Blackfriars Bridge, Manchester
|Heritage status||Grade II listed structure|
|Opened||1 August 1820|
It replaced an earlier wooden footbridge, built in 1761 by a company of comedians who performed in Salford, and who wanted to grant patrons from Manchester access to their theatre. The old bridge was removed in 1817. The new design, by Thomas Wright of Salford, was completed in June 1820, and opened on 1 August that year. The bridge is built from sandstone and uses three arches to cross the river. To obscure the then badly polluted river from view, at some point in the 1870s its original stone balustrade was replaced with cast iron. In 1991 this was replaced with stone-clad reinforced concrete.

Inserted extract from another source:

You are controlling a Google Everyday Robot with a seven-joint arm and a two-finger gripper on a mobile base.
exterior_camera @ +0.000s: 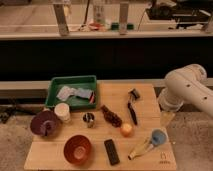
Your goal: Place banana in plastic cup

The Act of Parliament that enabled its construction allowed for its owners to charge a toll for crossing the bridge, but this arrangement was brought to an end in March 1848. Blackfriars Bridge was declared a Grade II listed building in 1988.

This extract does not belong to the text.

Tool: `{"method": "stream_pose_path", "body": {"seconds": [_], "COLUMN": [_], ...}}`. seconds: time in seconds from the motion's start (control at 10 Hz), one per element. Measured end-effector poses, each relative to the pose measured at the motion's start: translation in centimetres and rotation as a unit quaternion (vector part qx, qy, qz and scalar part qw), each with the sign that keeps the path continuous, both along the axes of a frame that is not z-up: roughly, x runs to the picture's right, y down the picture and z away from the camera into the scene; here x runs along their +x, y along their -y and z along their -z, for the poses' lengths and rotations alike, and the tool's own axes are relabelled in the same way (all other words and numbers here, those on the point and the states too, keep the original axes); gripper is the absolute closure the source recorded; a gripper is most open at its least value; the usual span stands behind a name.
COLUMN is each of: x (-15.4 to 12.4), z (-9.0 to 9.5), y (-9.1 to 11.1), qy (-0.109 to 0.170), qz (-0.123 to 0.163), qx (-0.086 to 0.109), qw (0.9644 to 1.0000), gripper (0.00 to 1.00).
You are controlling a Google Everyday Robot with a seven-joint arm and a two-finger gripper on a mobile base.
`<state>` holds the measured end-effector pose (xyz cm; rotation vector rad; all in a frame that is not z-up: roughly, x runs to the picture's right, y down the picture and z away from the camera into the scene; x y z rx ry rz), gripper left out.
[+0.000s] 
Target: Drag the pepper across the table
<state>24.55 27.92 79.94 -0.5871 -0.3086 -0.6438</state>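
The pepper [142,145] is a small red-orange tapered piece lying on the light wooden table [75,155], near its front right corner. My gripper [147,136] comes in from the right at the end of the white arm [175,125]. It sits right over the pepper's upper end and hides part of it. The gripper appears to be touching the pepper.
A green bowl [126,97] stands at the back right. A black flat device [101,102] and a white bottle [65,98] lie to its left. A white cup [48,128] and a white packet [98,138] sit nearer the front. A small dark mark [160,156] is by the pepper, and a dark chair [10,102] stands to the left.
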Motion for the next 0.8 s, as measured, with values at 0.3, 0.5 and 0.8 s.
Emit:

The current Blackfriars Bridge replaced an earlier, wooden structure, dating from 1761. This was erected by a company of comedians keen to allow people from Manchester to easily cross the Irwell, to visit the Riding School on Water Street in Salford, where they performed. For the rest of its life it was maintained at the public's expense. A series of 29 steps[nb 1] led from the Manchester side of the river down to its flagged surface. It was named Blackfriars Bridge, as Blackfriars Bridge in London was then being built.
The old bridge was narrow, suitable for pedestrians only and liable to flooding. An Act of Parliament[nb 2] of 1817 enabled its replacement by a superior structure. The Company of Proprietors of the Blackfriars Bridge were empowered to raise funds for the bridge's construction, and allowed to charge tolls to recoup their investment, maintain the bridge and pay off any further debts. The proprietors were also allowed to earn interest on surplus funds, but tolls were to cease once the bridge and the mortgages taken out to fund it, were paid off. As per the act, they raised £17,700 in shares of £50 each, and obtained mortgages for an additional £12,000, but this proved insufficient; they therefore borrowed a further £3,225.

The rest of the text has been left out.